R - Ce que le gouvernement français a fait la semaine dernière, c’est un effort important de douze milliards d’euros. Un ensemble de mesures qui permet d’atteindre les objectifs de réduction du déficit public, 4,5 % l’année prochaine, et 3 % en 2013. Avec nos impôts, nous préservons le public le plus fragile, et nous créons un nouvel impôt sur les hauts revenus. Cela a été un choix politique assumé parce qu’il y avait un risque de convalescence si, par exemple, nous augmentions l’impôt sur le revenu ou la TVA.
Nos avons écarté un tel choix parce que le modèle français s’appuie sur la consommation et nous avons décidé de protéger le pouvoir d’achat. Mais il s’agit d’un plan qui s’adapte. Nos mesures n’ont pas eu les mêmes proportions qu’en Italie, en Espagne ou en Grèce, mais nous ne sommes pas dans la même situation.
Q - Le Fond européen de stabilisation financière a considéré que la Zone euro sortira de la crise de la dette en 2014. Êtes-vous d’accord ?
R - Il a évoqué la Grèce pour 2014, et probablement avec raison. Je considère pour ma part que 2013 est une date importante pour la Zone euro. Les pays doivent retrouver des niveaux de déficits inférieurs à la crise. Mais nous ne pouvons oublier qu’il s’agit de la crise la plus importante depuis 1929 et la leçon pour la Zone d’euro est double : nous ne pouvons continuer à vivre avec une épée de Damoclès au-dessus de la tête, et nous devons mieux coordonner les échanges sur un plan mondial afin d’éviter les éléments déstructurants, en y associant des nouvelles puissances économiques comme la Chine et le Brésil. La France et l’Allemagne vont formuler des propositions pour rendre la gouvernance de la Zone euro plus efficace. Nous allons essayer d’aller le plus rapidement possible afin que le Fond européen soit déjà opérationnel en septembre.
Q - La possibilité d’une récession aux États-Unis affecte-t-elle l’Europe ?
R - Il est incontestable qu’un impact négatif aux États-Unis provoque des réflexes partout dans le monde et en Europe. Nous allons rester attentifs comme nous le sommes à l’égard de tous les autres problèmes qui peuvent arriver. En commençant par la volatilité des prix des matières premières et par les taux de changes, l’impact des mesures de consolidation budgétaire était nécessaire.
Q - Quelle est la perspective pour l’Europe si la Banque centrale des États-Unis n’adopte pas un troisième round d’achat de bons du Trésor, les «quantitative easing» ?
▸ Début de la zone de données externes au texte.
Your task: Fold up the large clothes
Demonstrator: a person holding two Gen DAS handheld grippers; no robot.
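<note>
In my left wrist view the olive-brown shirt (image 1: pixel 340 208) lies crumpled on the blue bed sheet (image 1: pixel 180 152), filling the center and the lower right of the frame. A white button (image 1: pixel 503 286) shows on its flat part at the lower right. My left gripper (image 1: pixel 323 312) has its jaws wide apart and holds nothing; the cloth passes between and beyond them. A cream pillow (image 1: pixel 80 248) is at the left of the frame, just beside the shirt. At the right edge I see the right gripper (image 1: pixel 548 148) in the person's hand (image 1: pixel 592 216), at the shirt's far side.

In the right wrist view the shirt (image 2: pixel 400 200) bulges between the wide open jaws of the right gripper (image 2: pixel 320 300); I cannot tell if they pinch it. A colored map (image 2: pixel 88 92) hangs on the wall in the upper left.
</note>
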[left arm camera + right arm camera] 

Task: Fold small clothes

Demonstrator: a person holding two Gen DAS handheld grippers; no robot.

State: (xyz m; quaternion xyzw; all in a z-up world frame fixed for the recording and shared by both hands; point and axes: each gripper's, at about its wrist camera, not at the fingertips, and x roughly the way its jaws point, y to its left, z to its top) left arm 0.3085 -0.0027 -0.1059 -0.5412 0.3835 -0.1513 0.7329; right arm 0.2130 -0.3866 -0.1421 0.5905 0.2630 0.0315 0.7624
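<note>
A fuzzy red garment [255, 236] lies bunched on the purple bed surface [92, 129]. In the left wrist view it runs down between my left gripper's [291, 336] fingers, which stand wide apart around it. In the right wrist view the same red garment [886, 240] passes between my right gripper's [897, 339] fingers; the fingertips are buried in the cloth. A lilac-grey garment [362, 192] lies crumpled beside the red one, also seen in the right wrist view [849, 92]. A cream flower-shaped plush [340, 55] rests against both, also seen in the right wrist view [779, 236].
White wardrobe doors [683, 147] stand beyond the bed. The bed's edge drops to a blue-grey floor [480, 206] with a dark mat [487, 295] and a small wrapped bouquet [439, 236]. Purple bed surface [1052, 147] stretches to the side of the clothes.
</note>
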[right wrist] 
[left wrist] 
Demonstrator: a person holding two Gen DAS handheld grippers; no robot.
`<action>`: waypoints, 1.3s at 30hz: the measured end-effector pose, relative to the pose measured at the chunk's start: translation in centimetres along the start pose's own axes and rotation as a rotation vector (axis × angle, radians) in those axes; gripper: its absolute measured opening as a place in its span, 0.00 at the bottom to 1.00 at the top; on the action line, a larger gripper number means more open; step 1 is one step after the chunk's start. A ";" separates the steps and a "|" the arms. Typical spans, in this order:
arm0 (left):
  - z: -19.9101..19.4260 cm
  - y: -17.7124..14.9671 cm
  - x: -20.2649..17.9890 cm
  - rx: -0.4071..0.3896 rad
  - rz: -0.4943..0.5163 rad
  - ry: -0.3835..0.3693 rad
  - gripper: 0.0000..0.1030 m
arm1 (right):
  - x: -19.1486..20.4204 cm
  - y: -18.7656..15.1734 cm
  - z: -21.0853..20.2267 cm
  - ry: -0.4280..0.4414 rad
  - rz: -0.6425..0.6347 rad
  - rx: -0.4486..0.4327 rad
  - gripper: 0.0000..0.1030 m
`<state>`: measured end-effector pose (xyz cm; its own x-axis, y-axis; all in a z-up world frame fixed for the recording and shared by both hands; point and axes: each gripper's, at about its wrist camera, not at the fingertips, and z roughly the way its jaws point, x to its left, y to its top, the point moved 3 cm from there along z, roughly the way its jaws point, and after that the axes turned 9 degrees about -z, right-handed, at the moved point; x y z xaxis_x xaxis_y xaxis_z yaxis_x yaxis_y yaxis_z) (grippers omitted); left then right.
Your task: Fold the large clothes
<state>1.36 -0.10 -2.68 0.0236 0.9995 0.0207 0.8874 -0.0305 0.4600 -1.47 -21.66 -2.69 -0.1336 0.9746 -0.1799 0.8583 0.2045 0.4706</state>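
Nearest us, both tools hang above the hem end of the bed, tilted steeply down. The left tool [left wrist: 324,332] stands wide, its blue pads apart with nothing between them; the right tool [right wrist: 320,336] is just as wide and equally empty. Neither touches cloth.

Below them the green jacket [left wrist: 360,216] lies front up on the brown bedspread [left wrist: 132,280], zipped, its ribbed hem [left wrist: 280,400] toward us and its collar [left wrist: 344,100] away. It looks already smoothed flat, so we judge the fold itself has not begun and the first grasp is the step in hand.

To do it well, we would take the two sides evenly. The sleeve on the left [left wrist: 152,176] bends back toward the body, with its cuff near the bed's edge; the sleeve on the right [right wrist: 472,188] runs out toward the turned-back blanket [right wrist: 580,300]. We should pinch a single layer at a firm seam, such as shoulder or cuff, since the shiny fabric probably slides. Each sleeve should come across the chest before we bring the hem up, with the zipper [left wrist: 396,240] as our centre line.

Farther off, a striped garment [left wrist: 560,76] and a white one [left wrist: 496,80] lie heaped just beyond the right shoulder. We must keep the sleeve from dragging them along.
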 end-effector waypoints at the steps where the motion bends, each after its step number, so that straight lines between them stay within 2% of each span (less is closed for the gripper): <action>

R - La situation américaine est marquée par le caractère symbolique de la rétrogradation de la note de la dette américaine. Mais il y a également des points positifs sur lesquels nous devons nous appuyer. La création d’emplois a été supérieure aux espérances aux États-Unis et en France. Mais la question principale, au-delà de l’intervention souveraine de la Banque centrale, est la mise place d’un agenda de réduction des dettes. Nos devons adopter ces mesures, mais sans interrompre la croissance.
Q - La stagnation de l’Europe et des États-Unis a amené des entreprises à baisser leurs coûts et à se disputer les marchés émergents. En réponse, des pays comme le Brésil ont adopté des mesures protectionnistes…
R - Les mesures protectionnistes peuvent apporter une réponse nationale à court terme, mais ne peuvent être une réponse dans un cadre international. Tout est lié. Aucun pays au monde, qui a des ambitions pour son peuple, pour augmenter les niveaux de revenus, les niveaux de protection sociale, le niveau d’éducation, ne peut agir avec une économie basée sur un réflex interne. C’est la raison pour laquelle notre préoccupation au G20 sera de faire de ce sommet un sommet d’action. Nous allons insister sur les points qui nous unissent et non sur les points qui peut faire l’objet de contestation.